Exercise aim:
Return each line of the data below that contains the string "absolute".

*** Provided data

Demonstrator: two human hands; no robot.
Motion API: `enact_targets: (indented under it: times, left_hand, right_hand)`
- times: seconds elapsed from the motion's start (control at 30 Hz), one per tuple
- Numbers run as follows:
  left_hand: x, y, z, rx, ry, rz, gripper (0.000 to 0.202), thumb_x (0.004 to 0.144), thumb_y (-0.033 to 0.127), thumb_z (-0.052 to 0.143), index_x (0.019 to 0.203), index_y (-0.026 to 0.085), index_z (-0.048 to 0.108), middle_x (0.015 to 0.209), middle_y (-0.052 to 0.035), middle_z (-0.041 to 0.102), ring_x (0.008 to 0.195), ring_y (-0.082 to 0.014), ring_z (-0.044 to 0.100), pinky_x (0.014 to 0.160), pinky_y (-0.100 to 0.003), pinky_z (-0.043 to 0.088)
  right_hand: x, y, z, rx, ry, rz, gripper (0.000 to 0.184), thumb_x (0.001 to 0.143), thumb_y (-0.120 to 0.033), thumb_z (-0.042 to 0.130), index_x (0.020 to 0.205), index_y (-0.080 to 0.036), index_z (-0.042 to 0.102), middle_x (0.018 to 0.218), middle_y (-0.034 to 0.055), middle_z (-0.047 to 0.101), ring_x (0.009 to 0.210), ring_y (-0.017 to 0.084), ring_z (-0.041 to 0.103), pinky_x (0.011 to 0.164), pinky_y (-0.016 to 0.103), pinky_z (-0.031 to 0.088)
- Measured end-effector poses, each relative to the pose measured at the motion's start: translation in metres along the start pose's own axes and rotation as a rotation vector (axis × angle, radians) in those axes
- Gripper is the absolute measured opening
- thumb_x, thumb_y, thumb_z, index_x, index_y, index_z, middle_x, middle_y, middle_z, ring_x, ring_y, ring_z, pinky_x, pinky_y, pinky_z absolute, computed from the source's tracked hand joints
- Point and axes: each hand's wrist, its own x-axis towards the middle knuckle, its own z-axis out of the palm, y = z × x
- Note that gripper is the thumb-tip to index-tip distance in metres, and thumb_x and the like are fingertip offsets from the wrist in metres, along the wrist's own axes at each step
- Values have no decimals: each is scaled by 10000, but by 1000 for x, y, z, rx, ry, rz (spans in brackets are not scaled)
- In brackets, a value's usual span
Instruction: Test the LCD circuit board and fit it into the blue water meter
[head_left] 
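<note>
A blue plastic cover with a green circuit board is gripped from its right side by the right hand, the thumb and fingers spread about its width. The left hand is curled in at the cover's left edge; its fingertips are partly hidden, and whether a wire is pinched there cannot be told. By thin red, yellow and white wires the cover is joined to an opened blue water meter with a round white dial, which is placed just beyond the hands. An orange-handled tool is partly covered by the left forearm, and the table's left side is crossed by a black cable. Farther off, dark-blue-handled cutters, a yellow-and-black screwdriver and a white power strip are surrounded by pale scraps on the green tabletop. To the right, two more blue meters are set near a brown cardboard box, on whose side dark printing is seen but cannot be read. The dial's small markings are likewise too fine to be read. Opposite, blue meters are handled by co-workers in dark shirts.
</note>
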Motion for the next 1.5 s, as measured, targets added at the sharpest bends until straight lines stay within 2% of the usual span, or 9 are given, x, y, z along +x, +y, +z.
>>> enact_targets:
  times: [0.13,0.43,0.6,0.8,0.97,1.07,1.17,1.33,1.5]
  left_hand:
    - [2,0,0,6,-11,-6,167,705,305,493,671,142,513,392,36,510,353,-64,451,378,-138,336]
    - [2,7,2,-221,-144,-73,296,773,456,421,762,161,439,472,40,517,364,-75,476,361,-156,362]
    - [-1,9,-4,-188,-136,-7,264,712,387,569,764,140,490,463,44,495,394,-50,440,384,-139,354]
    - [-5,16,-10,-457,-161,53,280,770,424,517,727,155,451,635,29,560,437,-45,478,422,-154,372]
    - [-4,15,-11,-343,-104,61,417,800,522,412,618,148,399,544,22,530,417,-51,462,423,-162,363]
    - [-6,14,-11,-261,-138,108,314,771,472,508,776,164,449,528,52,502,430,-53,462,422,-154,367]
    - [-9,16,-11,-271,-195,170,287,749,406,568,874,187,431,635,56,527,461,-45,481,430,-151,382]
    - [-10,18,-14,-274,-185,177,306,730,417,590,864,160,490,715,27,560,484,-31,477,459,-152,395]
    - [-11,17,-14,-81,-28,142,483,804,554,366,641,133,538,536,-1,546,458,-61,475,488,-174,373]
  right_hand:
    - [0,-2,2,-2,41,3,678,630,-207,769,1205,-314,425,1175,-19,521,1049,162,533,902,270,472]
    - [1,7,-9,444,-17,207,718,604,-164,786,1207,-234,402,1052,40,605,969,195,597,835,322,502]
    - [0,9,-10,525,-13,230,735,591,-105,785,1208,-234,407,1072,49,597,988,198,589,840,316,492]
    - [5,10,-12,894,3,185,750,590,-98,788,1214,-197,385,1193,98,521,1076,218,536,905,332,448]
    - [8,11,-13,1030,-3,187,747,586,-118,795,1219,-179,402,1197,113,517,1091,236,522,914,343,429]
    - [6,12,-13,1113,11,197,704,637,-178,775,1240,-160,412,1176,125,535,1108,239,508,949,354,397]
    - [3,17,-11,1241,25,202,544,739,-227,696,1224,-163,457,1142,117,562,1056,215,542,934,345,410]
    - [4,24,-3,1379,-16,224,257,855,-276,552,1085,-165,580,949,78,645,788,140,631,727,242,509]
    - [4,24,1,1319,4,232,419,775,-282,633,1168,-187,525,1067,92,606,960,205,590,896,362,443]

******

Result:
- Gripper is the absolute measured opening
- thumb_x, thumb_y, thumb_z, index_x, index_y, index_z, middle_x, middle_y, middle_z, ring_x, ring_y, ring_z, pinky_x, pinky_y, pinky_z absolute, computed from the source's tracked hand joints

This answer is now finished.